Breach could put people at risk
The inadvertent online publishing of more than 20 years’ worth of personal and investigative Mesa County Sheriff’s Department records could put at risk the personal and financial security of departmental employees and informants, current and former Sheriff’s Department employees said Friday.
“My flush reaction is it’s obviously a cyber disaster,” former Sheriff Riecke Claussen said. “I think that, obviously with the type of information that the sheriff’s office deals with, that security of information is of top concern.”
Meanwhile, Sheriff Stan Hilkey and top-level county administrators have begun drafting a plan to notify everyone whose information could have been compromised. That could be a monumental task, because there are more than 200,000 name files in the Sheriff’s Department’s records-management system, although officials don’t know how many of those files were publicized.
As was first reported by The Daily Sentinel on Friday, authorities said an employee in the county’s Information Technology Department in April loaded the files onto what he believed was an encrypted county server. The employee was working on a project integrating computer databases between Grand Valley law-enforcement agencies.
Instead, the information was posted to a county URL address that wasn’t protected by a password.
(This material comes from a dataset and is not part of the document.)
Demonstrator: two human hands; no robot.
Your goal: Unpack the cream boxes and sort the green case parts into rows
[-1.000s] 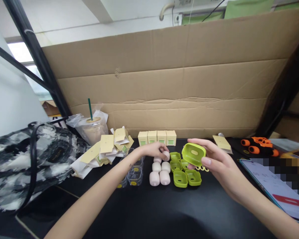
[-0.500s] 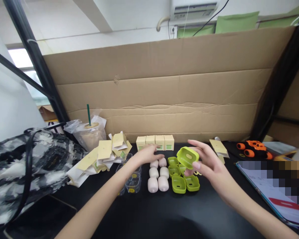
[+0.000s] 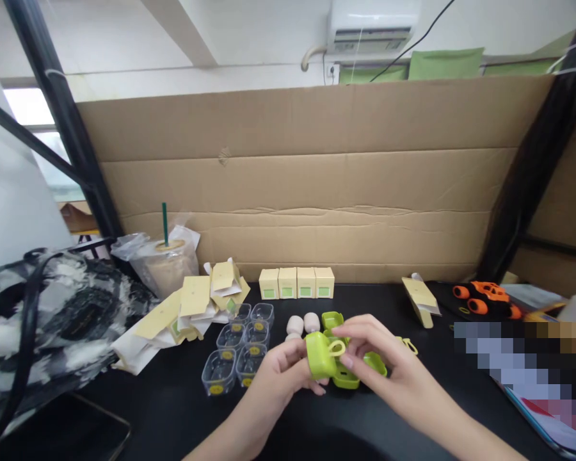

Authorities later determined someone outside the county first accessed data on the website Oct. 30. The site wasn’t taken down until Nov. 24, when someone found his or her name mentioned in the files while searching the Internet and notified authorities.
The longtime Information Technology Department employee, whom the Sheriff’s Department declined to identify, no longer works for the county.
The files posted on the site featured an array of information, including names of confidential informants, e-mails about crime victims and homicide investigations. They also included personal details about sheriff’s employees: home addresses, names of employees’ spouses and children and schools the children attend.
Hilkey said Thursday the data was accessed multiple times from local, national and international computers. But authorities remain in the dark about much regarding the breach, including exactly how many people have obtained the information and how much of it remains online.
On Friday, the sheriff said Sheriff’s Department employees were unwilling to speak with the media about the security breach. But he and sheriff’s spokeswoman Heather Benjamin said reaction from his staff, who are already dealing with the fallout of recent budget cuts, ranges from shock to anger to worry.
Hilkey said the department has notified confidential informants about what happened and informed employees how to check their credit. He said the department has not initiated additional patrols of employees’ homes.
Claussen, who worked for the Sheriff’s Department for 32 years, including the past 12 as sheriff, said the release of private information “could be a life-threatening situation for people who have been involved in law-enforcement investigations” and called the prospect of criminal investigations being compromised “frightening.”
“I suspect, (with) the sheer volume of information that’s been released, that we may not know the damage from that for years to come,” he said.
As a former Sheriff’s Department captain and seven-year employee, Grand Junction attorney Rick Wagner said he is not worried about people knowing his location, noting “my name is on the side of the building.”
“But I completely would be concerned about other employees who don’t want their information out there, especially when they weren’t expecting it,” he said.
Wagner said people who have an ax to grind with officers could use that personal information to retaliate in fashions ranging from “having 100 pizzas delivered to their home” to stealing officers’ identity and ruining their credit scores.
Former sheriff’s investigator Larry Bullard said he’s not worried about someone knowing where he lives. “I don’t get all worked up about it. I’m in the phone book. Anyone who wants to get ahold of me pretty much can,” he said.
Bullard said while he’s sure there will be some damage to the Sheriff’s Department, he doubts that those who could do the most harm — criminals — were trolling the Internet looking for secret information involving the department.